:: WHAT YOU SHOULD DO ::
What follows is a set of entries. Repeat them exactly, but not their pictures.

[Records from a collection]
_____
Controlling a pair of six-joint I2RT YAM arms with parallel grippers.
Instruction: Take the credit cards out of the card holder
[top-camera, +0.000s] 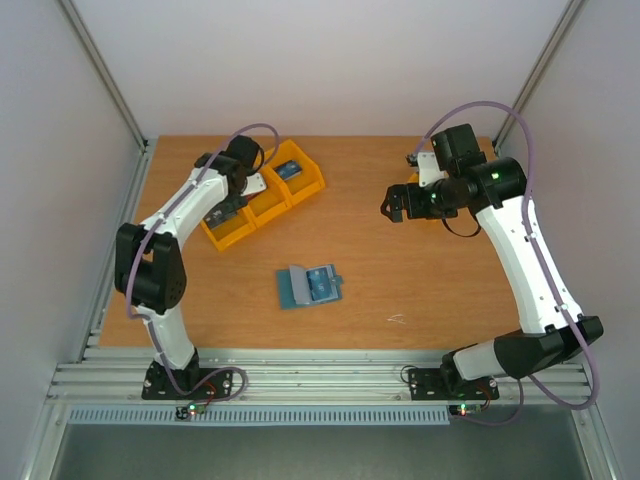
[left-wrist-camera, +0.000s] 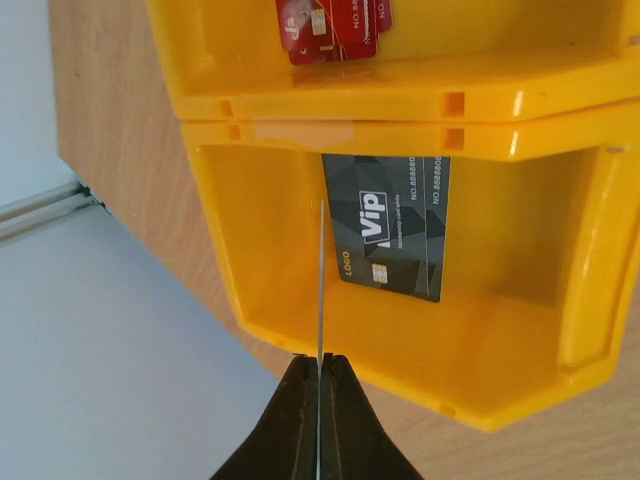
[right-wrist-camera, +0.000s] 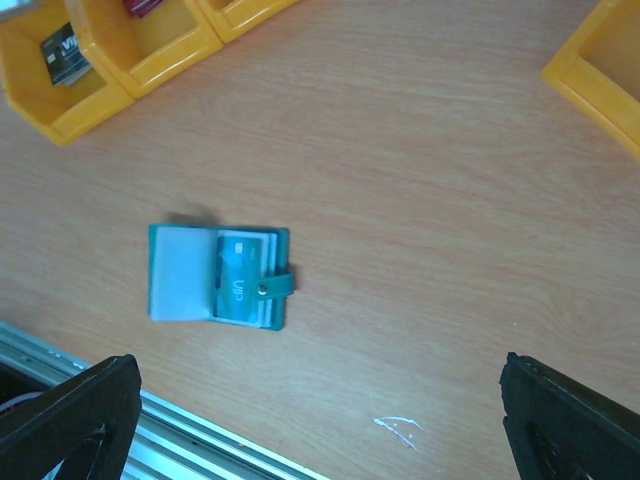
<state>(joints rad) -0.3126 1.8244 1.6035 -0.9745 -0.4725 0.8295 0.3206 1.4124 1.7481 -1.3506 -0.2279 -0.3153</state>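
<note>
The blue-teal card holder (top-camera: 308, 286) lies open on the table, and in the right wrist view (right-wrist-camera: 215, 275) a teal card (right-wrist-camera: 238, 285) sits in its pocket under the snap strap. My left gripper (left-wrist-camera: 320, 362) is shut on a thin card (left-wrist-camera: 320, 280) seen edge-on, held over the end orange bin (left-wrist-camera: 260, 250). A dark grey card (left-wrist-camera: 390, 225) lies in that bin, a red card (left-wrist-camera: 335, 25) in the one beside it, and a blue card (top-camera: 290, 170) in the third. My right gripper (right-wrist-camera: 320, 420) is open and empty, high above the table, right of the holder.
The three joined orange bins (top-camera: 262, 195) stand at the back left. Another orange bin (right-wrist-camera: 600, 70) sits under my right arm. The table's near edge and metal rail (right-wrist-camera: 150, 430) lie just below the card holder. A small white scuff (right-wrist-camera: 400, 428) marks the wood.
</note>
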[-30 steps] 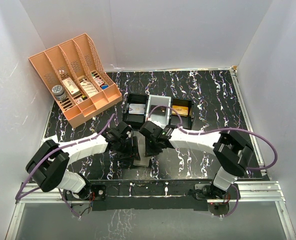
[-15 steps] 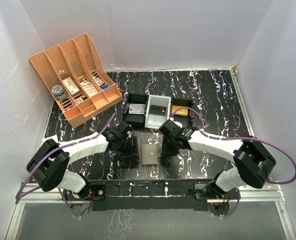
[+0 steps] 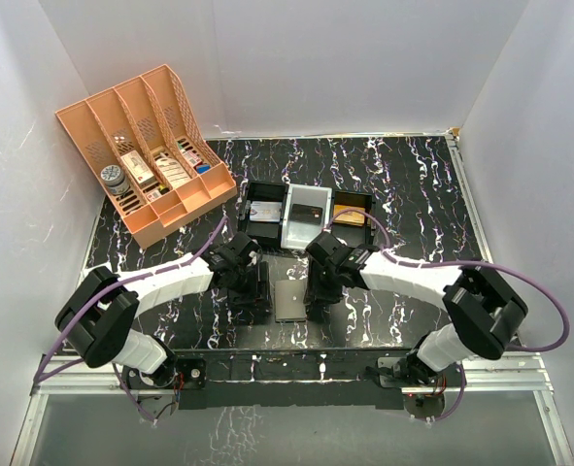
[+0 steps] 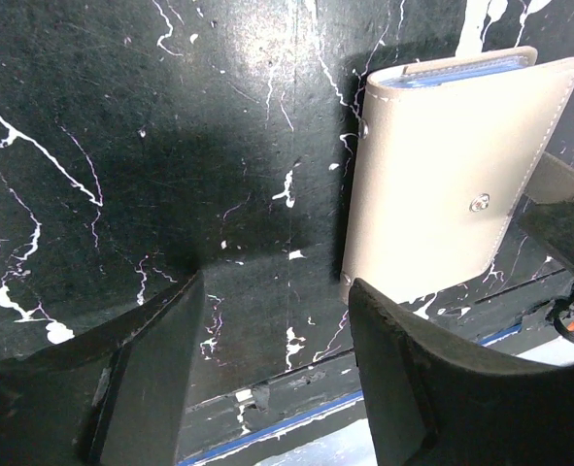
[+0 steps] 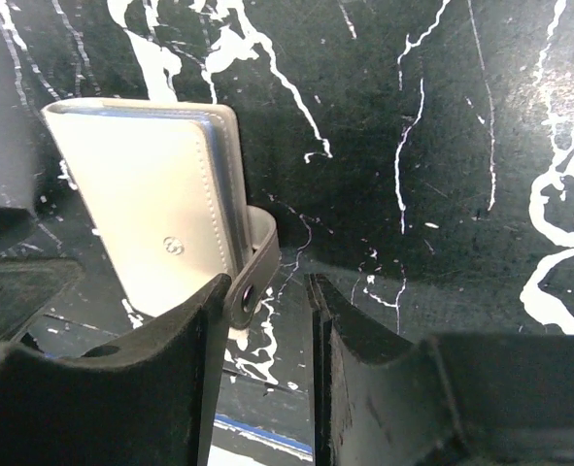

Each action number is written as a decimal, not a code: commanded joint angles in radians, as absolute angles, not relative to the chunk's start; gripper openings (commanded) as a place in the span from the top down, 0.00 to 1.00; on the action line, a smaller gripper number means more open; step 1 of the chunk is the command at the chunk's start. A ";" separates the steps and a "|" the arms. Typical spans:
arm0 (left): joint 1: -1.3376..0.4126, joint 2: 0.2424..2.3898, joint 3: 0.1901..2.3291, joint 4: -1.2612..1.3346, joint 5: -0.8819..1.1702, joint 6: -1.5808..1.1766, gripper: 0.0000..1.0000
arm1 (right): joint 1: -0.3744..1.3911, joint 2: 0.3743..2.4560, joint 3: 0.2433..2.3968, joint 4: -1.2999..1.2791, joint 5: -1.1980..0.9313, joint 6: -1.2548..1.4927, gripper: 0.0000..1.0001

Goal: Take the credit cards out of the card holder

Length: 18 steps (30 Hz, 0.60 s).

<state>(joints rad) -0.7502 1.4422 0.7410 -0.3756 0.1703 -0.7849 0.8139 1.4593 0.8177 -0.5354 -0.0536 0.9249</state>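
The card holder [image 3: 291,301] lies folded shut on the black marbled table, between my two grippers. In the left wrist view the card holder [image 4: 452,184] shows its snap stud and its grey-blue inside along the top edge. The left gripper [image 4: 277,359] stands open on its left, with only table between the fingers. In the right wrist view the card holder [image 5: 141,214] has its closing tab [image 5: 253,272] unsnapped and curling out against my left finger's tip. The right gripper [image 5: 267,330] is open, gripping nothing. An orange credit card [image 3: 352,213] lies in the black tray.
The black three-compartment tray [image 3: 307,239] stands just behind the grippers, with a grey card [image 3: 261,211] in its left bay. The orange lattice organiser [image 3: 151,146] with small items fills the back left. White walls close in the table; its near edge [image 3: 296,351] runs right by the grippers.
The right gripper has moved from over the card holder to its right side and its jaws have widened. The card holder now lies fully in view. The left gripper has hardly moved.
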 commanded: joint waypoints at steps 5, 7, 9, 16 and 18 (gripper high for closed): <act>-0.755 1.417 0.773 -0.421 0.142 -0.764 0.41 | 0.790 1.517 0.860 -0.559 0.026 0.862 0.73; -0.756 1.403 0.772 -0.414 0.139 -0.752 0.41 | 0.782 1.515 0.856 -0.537 0.004 0.844 0.77; -0.755 1.382 0.773 -0.412 0.122 -0.752 0.41 | 0.779 1.513 0.856 -0.502 -0.031 0.814 0.81; -0.755 1.239 0.758 -0.407 0.016 -0.780 0.26 | 0.779 1.523 0.866 -0.465 -0.079 0.769 0.93; -0.755 1.200 0.755 -0.415 -0.023 -0.795 0.16 | 0.779 1.518 0.868 -0.465 -0.090 0.754 0.96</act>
<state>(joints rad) -0.7502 1.2850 0.7410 -0.3962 0.0731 -0.7712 0.7811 1.5246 0.8246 -0.5125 -0.0635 0.7998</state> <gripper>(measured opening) 0.765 0.069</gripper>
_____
:: RESULT BELOW ::
Controlling a pair of six-joint I2RT YAM arms with parallel grippers.
Instruction: Take the credit cards out of the card holder
[top-camera, +0.000s] 
[left-wrist-camera, +0.000s] 
[right-wrist-camera, +0.000s] 
<state>(joints rad) -0.3126 1.8244 1.6035 -0.9745 -0.4725 0.8295 0.3206 1.4124 1.7481 -1.3506 -0.2279 -0.3153</state>
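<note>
The blue-teal card holder (top-camera: 308, 286) lies open on the table, and in the right wrist view (right-wrist-camera: 215, 275) a teal card (right-wrist-camera: 238, 285) sits in its pocket under the snap strap. My left gripper (left-wrist-camera: 320, 362) is shut on a thin card (left-wrist-camera: 320, 280) seen edge-on, held over the end orange bin (left-wrist-camera: 260, 250). A dark grey card (left-wrist-camera: 390, 225) lies in that bin, a red card (left-wrist-camera: 335, 25) in the one beside it, and a blue card (top-camera: 290, 170) in the third. My right gripper (right-wrist-camera: 320, 420) is open and empty, high above the table, right of the holder.
The three joined orange bins (top-camera: 262, 195) stand at the back left. Another orange bin (right-wrist-camera: 600, 70) sits under my right arm. The table's near edge and metal rail (right-wrist-camera: 150, 430) lie just below the card holder. A small white scuff (right-wrist-camera: 400, 428) marks the wood.
</note>
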[-30 steps] 
[-15 steps] 
[+0 steps] 
[+0 steps] 
[+0 steps] 

Each action number is written as a decimal, not a code: commanded joint angles in radians, as absolute angles, not relative to the chunk's start; gripper openings (commanded) as a place in the span from the top down, 0.00 to 1.00; on the action line, a smaller gripper number means more open; step 1 of the chunk is the command at the chunk's start. A ";" separates the steps and a "|" the arms. Typical spans:
arm0 (left): joint 1: -1.3376..0.4126, joint 2: 0.2424..2.3898, joint 3: 0.1901..2.3291, joint 4: -1.2612..1.3346, joint 5: -0.8819..1.1702, joint 6: -1.5808..1.1766, gripper: 0.0000..1.0000
arm1 (right): joint 1: -0.3744..1.3911, joint 2: 0.3743..2.4560, joint 3: 0.2433..2.3968, joint 4: -1.2999..1.2791, joint 5: -1.1980..0.9313, joint 6: -1.2548..1.4927, gripper: 0.0000..1.0001

Goal: Take the credit cards out of the card holder

Length: 18 steps (30 Hz, 0.60 s).

<state>(joints rad) -0.7502 1.4422 0.7410 -0.3756 0.1703 -0.7849 0.8139 1.4593 0.8177 -0.5354 -0.0536 0.9249</state>
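The card holder [image 3: 291,301] lies folded shut on the black marbled table, between my two grippers. In the left wrist view the card holder [image 4: 452,184] shows its snap stud and its grey-blue inside along the top edge. The left gripper [image 4: 277,359] stands open on its left, with only table between the fingers. In the right wrist view the card holder [image 5: 141,214] has its closing tab [image 5: 253,272] unsnapped and curling out against my left finger's tip. The right gripper [image 5: 267,330] is open, gripping nothing. An orange credit card [image 3: 352,213] lies in the black tray.
The black three-compartment tray [image 3: 307,239] stands just behind the grippers, with a grey card [image 3: 261,211] in its left bay. The orange lattice organiser [image 3: 151,146] with small items fills the back left. White walls close in the table; its near edge [image 3: 296,351] runs right by the grippers.
The right gripper has moved from over the card holder to its right side and its jaws have widened. The card holder now lies fully in view. The left gripper has hardly moved.
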 commanded: joint waypoints at steps 5, 7, 9, 16 and 18 (gripper high for closed): <act>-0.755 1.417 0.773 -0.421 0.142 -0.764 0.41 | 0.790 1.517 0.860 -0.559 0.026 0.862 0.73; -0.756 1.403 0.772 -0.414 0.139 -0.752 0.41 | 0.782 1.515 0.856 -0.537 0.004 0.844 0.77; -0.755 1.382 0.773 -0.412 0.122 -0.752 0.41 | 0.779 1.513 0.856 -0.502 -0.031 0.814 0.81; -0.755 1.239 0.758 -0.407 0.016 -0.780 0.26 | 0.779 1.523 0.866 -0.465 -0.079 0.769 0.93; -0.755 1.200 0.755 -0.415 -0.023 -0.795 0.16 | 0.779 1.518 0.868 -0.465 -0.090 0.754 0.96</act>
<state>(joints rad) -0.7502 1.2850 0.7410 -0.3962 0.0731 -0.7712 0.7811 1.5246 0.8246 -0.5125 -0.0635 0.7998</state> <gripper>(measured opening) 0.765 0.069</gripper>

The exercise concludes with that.